Noah Pirrotta Graduated from Calvin College in 2018 with a Bachelor of Science in Engineering - Mechanical Engineering Concentration. He currently works as a mechanical engineer for Medallion Instrumentation Systems.
Mark Michmerhuizen is an assistant professor of Electrical and Computer Engineering at Calvin University, where he has taught since 2014. Prior to joining Calvin he spent 20+ years in automotive electronics. Prof. Michmerhuizen's interests are manufacturing and industrial automation.
Peter graduated from Calvin College in 2018. He is now pursuing a PhD at CMU in Electrical and Computer Engineering.
Benjamin Kastner graduated from Calvin College (now Calvin University) in May 2019. He works as a Software Engineer at Churchill Navigation.
Senior capstone projects provide an excellent means of having students apply and integrate many of the topics they have learned over the course of their undergraduate education. In this paper, we describe a two-semester (10-month) senior capstone project in which a multidisciplinary group—one computer science student, one electrical engineering student, and two mechanical engineering students—worked as a team to implement an innovative Beowulf cluster design. The cluster commemorates the Cray-1 supercomputer, with a small hexagonal aluminum case enclosing a distributed multiprocessor consisting of five Nvidia Jetson TX2 single board computers (providing a total of 1,310 cores and 40GB of RAM), connected with Gigabit Ethernet, a 120 GB SSD shared storage system, and a custom liquid active-cooling system, all for just over $2000 (USD).
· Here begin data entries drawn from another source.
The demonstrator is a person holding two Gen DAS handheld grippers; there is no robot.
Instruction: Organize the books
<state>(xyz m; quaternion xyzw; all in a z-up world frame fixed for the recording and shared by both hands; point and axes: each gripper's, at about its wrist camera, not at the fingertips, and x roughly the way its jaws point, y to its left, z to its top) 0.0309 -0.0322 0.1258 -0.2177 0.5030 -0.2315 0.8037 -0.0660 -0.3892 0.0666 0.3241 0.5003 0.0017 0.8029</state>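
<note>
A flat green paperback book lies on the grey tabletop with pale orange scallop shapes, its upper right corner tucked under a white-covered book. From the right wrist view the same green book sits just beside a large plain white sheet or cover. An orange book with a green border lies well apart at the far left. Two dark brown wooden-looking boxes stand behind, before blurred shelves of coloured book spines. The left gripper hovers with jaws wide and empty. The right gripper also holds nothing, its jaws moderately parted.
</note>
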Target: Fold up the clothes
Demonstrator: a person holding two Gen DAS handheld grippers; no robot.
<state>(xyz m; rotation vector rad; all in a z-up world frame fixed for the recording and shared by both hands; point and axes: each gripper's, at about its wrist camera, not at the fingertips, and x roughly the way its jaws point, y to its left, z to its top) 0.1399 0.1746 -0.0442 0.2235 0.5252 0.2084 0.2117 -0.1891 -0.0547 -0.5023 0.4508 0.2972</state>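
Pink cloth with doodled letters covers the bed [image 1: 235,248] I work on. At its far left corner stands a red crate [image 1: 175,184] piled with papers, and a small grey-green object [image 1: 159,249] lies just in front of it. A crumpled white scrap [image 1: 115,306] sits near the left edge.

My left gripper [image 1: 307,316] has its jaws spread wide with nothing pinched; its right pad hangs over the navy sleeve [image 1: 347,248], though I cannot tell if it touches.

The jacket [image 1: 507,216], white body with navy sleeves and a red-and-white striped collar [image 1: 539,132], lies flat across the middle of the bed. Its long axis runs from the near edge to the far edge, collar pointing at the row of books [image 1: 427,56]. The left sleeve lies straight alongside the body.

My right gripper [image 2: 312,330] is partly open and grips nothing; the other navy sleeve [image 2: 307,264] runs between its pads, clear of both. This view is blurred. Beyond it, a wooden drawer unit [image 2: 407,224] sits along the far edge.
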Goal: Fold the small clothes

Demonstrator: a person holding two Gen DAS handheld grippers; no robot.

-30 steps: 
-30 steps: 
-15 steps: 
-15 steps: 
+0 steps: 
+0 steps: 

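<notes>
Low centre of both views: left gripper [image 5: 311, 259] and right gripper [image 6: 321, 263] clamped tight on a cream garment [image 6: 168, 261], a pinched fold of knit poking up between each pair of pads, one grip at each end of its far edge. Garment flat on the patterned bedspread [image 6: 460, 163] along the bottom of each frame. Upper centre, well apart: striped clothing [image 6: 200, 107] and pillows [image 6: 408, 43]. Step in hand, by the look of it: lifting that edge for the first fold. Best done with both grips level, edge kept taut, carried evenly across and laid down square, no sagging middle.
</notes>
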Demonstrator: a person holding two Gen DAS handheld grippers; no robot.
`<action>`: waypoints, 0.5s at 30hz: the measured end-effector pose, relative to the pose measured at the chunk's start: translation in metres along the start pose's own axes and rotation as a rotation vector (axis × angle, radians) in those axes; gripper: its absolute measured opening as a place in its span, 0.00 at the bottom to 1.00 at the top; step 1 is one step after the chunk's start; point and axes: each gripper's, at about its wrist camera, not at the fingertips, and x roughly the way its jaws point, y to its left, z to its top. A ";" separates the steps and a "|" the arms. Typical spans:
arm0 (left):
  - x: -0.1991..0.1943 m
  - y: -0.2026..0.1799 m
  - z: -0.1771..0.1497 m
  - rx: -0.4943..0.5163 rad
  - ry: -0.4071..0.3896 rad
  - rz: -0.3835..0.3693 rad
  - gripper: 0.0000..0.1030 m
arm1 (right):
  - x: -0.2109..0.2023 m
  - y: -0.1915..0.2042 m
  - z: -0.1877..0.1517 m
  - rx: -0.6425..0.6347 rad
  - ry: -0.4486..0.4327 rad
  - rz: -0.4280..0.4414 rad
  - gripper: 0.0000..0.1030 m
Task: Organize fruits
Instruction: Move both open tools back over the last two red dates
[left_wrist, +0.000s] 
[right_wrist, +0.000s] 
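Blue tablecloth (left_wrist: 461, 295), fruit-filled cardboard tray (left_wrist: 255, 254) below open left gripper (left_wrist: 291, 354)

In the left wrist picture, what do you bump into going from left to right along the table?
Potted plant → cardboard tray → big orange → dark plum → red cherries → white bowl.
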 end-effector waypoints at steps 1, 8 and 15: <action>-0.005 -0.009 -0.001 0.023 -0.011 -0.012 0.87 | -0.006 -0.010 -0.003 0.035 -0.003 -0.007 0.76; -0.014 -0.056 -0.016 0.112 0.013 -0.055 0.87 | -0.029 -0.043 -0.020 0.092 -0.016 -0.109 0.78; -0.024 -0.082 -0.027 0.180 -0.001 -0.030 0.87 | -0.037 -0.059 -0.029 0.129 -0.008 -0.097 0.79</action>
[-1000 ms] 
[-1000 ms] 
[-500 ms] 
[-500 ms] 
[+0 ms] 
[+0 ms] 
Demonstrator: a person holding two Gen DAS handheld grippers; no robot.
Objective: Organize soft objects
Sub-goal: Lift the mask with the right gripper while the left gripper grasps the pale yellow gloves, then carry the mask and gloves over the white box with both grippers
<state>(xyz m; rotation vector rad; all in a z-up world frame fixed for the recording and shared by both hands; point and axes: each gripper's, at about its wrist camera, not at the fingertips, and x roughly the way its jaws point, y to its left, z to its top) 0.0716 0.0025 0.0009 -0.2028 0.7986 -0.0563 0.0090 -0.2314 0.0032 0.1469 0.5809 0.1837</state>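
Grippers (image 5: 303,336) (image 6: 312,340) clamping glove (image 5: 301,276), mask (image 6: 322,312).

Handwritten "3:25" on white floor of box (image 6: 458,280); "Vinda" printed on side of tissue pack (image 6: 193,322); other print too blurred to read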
Each student had a primary role: the computer scientist was responsible for all operating system, network, and software installation / configuration; the electrical engineer was responsible for the electrical power and lighting subsystems; one mechanical engineer was responsible for designing and building the aluminum case; the other mechanical engineer was responsible for designing and building the liquid-cooling subsystem. While each student had their own primary responsibility, completing the project forced the students to collectively work across disciplinary boundaries and learn from one another. In completing the project, they applied their own disciplinary knowledge, plus gained new knowledge of and appreciation for the other disciplines. These synergistic activities resulted in a final product far superior to what any single-disciplinary team would have produced, and assessment of the project has been extremely positive. This paper describes our experience and provides the technical details needed to reproduce this or a similar project elsewhere. Through this report, we hope that others may also experience the positive outcomes and excitement of a successful multidisciplinary senior capstone project.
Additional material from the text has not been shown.